Quarta-feira, 17 de Setembro de 2014

País - Eleições 2014

Campanha de políticos bizarros brasileiros repercute no New York Times

Jornal do Brasil

O jornal The New York Times publicou uma reportagem nesta quarta-feira (3), onde comenta os políticos “palhaços” das eleições brasileiras. Eles citam alguns candidatos que usam do humor para tentar se popularizar. O jornal chama a atenção para Paulo Batista, candidato a deputado estadual em São Paulo, pelo Partido Republicano Progressista (PRP), que incorpora o Superman.

Batista aparece num vídeo que circula como campanha oficial no youtube voando como se fosse o Superman. “Comunistas estão por toda parte! Mas o nosso herói Paulo Batista não vai desistir”, diz a locução do vídeo, enquanto o candidato voa em meio as nuvens, procurando algo para atingir. Até que encontra diversos elementos que são atingidos por um “raio privatizador”, onde o locutor grita as palavras, como se fosse um superpoder.
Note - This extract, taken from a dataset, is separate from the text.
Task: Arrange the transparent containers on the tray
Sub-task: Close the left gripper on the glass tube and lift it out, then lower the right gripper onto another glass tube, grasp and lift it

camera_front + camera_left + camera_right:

>> Veja como funciona as eleições proporcionais e porque os candidatos bizarros são importantes

“Sim, é época de eleição no Brasil, uma democracia vibrante, onde candidatos bizarros são uma tradição resiliente e o desencanto com o sistema político é generalizado”, diz a reportagem do TNYT. O jornal diz que os candidatos estão fazendo campanhas de “cair o queixo”, que podem ser confundidas com “peças de arte conceituais ou as divagações da mente”.

O jornal entrevistou Batista, agente imobiliário paulista de 34 anos que declarou que o "método genérico, neutro" de apelar para os eleitores é muito "medíocre". 

Em entrevista ao jornal americano, David Fleischer, professor de ciência política na Universidade de Brasília disse que, através desses candidatos, "há uma história rica de eleitores brasileiros que expressa a aversão nas urnas" . Ele relembra que em 1959, Cacareco, um rinoceronte em um jardim zoológico do Brasil, recebeu mais de 90 mil votos como candidato para a Câmara Municipal de São Paulo, ultrapassando todos os candidatos humanos na corrida. Também há o caso de Tiririca, eleito em 2010 como o deputado federal mais votado das eleições e o segundo mais votado de toda a história do Brasil.

Em 2002, Enéas Carneiro, ganhou um assento no Congresso, com 1,5 milhões de votos. Seus anúncios de TV raivosos terminavam rosnando a mesma frase: "Meu nome é Enéas".É considerado mais um caso de voto de revolta. Os candidatos podem ser ainda mais bizarros. A colheita deste ano inclui propagandas com nomes como Bin Laden, Barack Obama e Jesus.